The summary function produces a useful textual summary of the properties of a vector layer, including its class, bounding box coordinates, CRS, and attribute table column types. For example, using summary on airports produces the following textual output:

> summary(airports)
Object of class SpatialPointsDataFrame
Coordinates:
                 min        max
lon -106.79467 -106.07308
lat   35.04918   35.62866
Is projected: FALSE 
proj4string : [+proj=longlat +datum=WGS84]
Number of points: 3
Data attributes:
   Length     Class      Mode
        3 character character

All of the properties listed in this output can also be accessed, and in some cases modified, using functions. For example, similar to what we already saw for rasters in the previous chapter, the proj4stpring function returns the CRS definition of a vector layer in the PROJ.4 format. Using proj4string on airports returns the definition of the WGS84 CRS:

> proj4string(airports)
[1] "+proj=longlat +datum=WGS84"

Referring to the geometry part, the length function returns the number of features the layer consists of. For example, airports contains three points (the three airports), as the following output shows:

> length(airports)
[1] 3

A spatial layer also always has row names that internally serve as ID variables to match the geometries with attribute table entries. The number of row names is thus equal to the number of features:

> row.names(airports)
[1] "1" "2" "3"

The dimensions function returns the number of spatial dimensions:

> dimensions(airports)
[1] 2

Note

In this book, we only deal with two-dimensional vector layers (geometries on a plane). Three-dimensional layers can also be useful to represent certain types of data, such as points with (x,y) coordinates and (z) elevation.

Accessing the attribute table of vector layers

The attribute table of a vector layer is, in fact, a data.frame object and some of the functions that work with data.frame objects have been defined to consistently work directly on vector layers as well. For example, the nrow, ncol, and dim functions applied to a vector layer refer to its attribute table to return its dimensions:

> nrow(county)
[1] 3145
> ncol(county)
[1] 4
> dim(county)
[1] 3145    4

We see that the attribute table of county has 3,145 rows (thus, the layer has 3,145 features) and four columns. The columns contain the following information:

  • NAME_1: The first-level name (for example, the state name)
  • NAME_2: The second-level name (for example, the county name)
  • TYPE_2: The feature type (for example "County" or "Water body")
  • FIPS: The FIPS code

Individual columns of an attribute table, or subsets of these, can be accessed with the $ and [ operators. For example, the second-level names (held in the NAME_2 column) of the first 10 features in county can be obtained as follows:

> county$NAME_2[1:10]
 [1] "Litchfield" "Hartford"   "Tolland"    "Windham"   
 [5] "Siskiyou"   "Del Norte"  "Modoc"      "New London"
 [9] "Fairfield"  "Middlesex"  

As another example, we can check the types of features the county layer contains by listing the unique values in the TYPE_2 column:

> unique(county$TYPE_2)
 [1] "County"           "District"         "Borough"         
 [4] "Census Area"      "Municipality"     "City And Borough"
 [7] "City And County"  "Water body"       "Parish"          
[10] "Independent City"

The whole attribute table of a spatial vector layer can be accessed directly using the @ operator. The @ operator is used to extract a slot, by its name, from an object, using the notation object_name@slot_name.

Note

More specifically, the @ operator is applicable to objects of the so-called S4 classes, which all raster and vector layers we deal with are, as opposed to S3 classes whose components are accessed with a different method (using the $ operator). The distinction between S3 and S4 concerns the internal class structure and is beyond the scope of this book. For more information, refer to Advanced R, Wickham, H., CRC Press, 2014 (http://adv-r.had.co.nz/OO-essentials.html).

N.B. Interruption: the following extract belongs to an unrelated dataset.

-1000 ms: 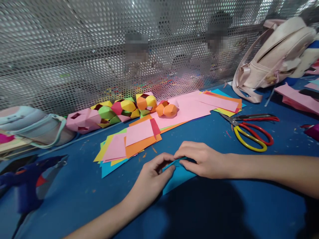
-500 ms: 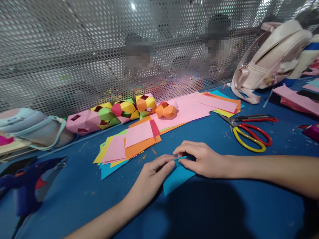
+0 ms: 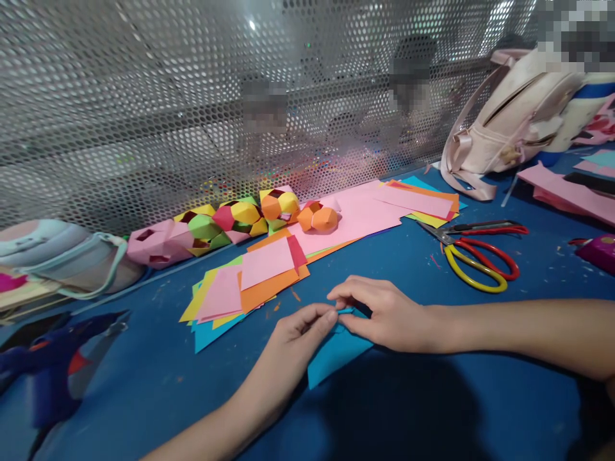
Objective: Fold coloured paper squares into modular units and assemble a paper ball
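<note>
A blue sheet of paper (image 3: 339, 355) lies low over the table between my hands, its far edge folded over. My left hand (image 3: 307, 330) pinches the left part of that fold between thumb and fingers. On the other side, my right hand (image 3: 377, 314) has its thumb and bent fingers on the fold, close to the left fingertips. Part of the crease is hidden under the fingers. Just beyond the left hand are stacked coloured paper sheets (image 3: 266, 262), pink, orange, yellow and blue.
Folded paper balls (image 3: 240, 218) line the mesh partition (image 3: 192, 115). Scissors with red and yellow handles (image 3: 475, 266) lie to the right, by another red-handled tool. A blue glue gun (image 3: 52, 365) rests at left. A pale backpack (image 3: 514, 121) and a round pouch (image 3: 62, 256) stand behind.
Both hands have shifted slightly towards me with the blue paper. The folded strip at its far edge looks flatter and narrower. The camera view has moved a little.
</note>
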Demonstrator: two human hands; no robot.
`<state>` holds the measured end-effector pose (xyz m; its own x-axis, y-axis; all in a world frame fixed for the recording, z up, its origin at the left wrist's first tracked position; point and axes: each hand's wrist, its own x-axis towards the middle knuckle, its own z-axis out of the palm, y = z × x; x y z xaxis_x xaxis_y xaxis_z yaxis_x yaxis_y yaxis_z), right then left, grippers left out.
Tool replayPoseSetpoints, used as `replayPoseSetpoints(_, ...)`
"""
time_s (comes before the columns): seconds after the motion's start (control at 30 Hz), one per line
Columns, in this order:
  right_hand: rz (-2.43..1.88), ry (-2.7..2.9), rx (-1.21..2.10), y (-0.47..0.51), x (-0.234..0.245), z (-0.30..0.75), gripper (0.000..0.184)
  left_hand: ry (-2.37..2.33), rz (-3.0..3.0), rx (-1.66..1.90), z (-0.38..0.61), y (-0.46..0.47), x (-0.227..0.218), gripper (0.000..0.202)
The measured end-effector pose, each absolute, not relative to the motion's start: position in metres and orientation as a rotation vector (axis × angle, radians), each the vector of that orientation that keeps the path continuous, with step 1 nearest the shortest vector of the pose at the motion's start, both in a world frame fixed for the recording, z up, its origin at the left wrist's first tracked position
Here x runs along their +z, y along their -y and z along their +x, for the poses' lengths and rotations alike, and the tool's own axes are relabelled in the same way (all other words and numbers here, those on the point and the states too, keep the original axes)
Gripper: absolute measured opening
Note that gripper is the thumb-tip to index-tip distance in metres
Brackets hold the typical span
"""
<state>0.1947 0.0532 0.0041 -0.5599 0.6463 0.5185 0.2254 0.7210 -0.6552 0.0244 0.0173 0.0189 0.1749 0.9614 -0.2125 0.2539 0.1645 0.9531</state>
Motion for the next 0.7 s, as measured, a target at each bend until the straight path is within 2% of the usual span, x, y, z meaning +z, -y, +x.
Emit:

The attribute table slot of spatial vector classes defined in the sp package is called data. Therefore, adding @data after a vector layer name will yield its attribute table (if it has one).

For example, the following expression returns the attribute table of airports:

> airports@data
                       name
1 Albuquerque International
2           Double Eagle II
3        Santa Fe Municipal

As another example, we can print the first few rows in the attribute table of county using the head function applied to county@data:

> head(county@data)
       NAME_1     NAME_2 TYPE_2  FIPS
0 Connecticut Litchfield County 09005
1 Connecticut   Hartford County 09003
2 Connecticut    Tolland County 09013
3 Connecticut    Windham County 09015
4  California   Siskiyou County 06093
5  California  Del Norte County 06015

As we shall see later in this chapter, the attribute table of a vector layer can also be modified using assignment, similar to a separate data.frame object. New attribute table columns can be created and populated using the $ operator, or the whole attribute table can be modified (for example, certain columns can be deleted or joined) and reassigned to the data slot.

All other components of spatial vector (and raster, for that matter) objects are also contained in slots and thus, are accessible with the @ operator. Using the str function, we can obtain a tree describing the object's structure. Let's take a look at the following example:

> str(airports)
Formal class 'SpatialPointsDataFrame' [package "sp"] with 5 slots
  ..@ data       :'data.frame': 3 obs. of  1 variable:
  .. ..$ name: chr [1:3] "Albuquerque International" "Double Eagl$
  ..@ coords.nrs : int [1:2] 1 2
  ..@ coords     : num [1:3, 1:2] -106.6 -106.8 -106.1 35 35.2 ...
  .. ..- attr(*, "dimnames")=List of 2
  .. .. ..$ : NULL
  .. .. ..$ : chr [1:2] "lon" "lat"
  ..@ bbox       : num [1:2, 1:2] -106.8 35 -106.1 35.6
  .. ..- attr(*, "dimnames")=List of 2
  .. .. ..$ : chr [1:2] "lon" "lat"
  .. .. ..$ : chr [1:2] "min" "max"
  ..@ proj4string:Formal class 'CRS' [package "sp"] with 1 slot
  .. .. ..@ projargs: chr "+proj=longlat +datum=WGS84"

Note

Using such a tree, we can find our way to all the data components of an object. Then, why is the use of specialized functions (such as proj4string), rather than direct access to the relevant property (such as airports@proj4string@projargs), usually advocated in R? One reason is that working through functions makes our code more robust in the face of changes in class definition. In other words, if the internal architecture of a certain class changes in a future version of a given package (so that, for instance, the slot x is now named y), the user may not even notice since the code for all the relevant functions operating on the class will also be changed accordingly while access with @x will no longer work. Accessing the attribute table of a vector layer (with @data) is going to be the only direct access we have in this book. The exception is necessary since certain operations on an attribute table are unfeasible otherwise.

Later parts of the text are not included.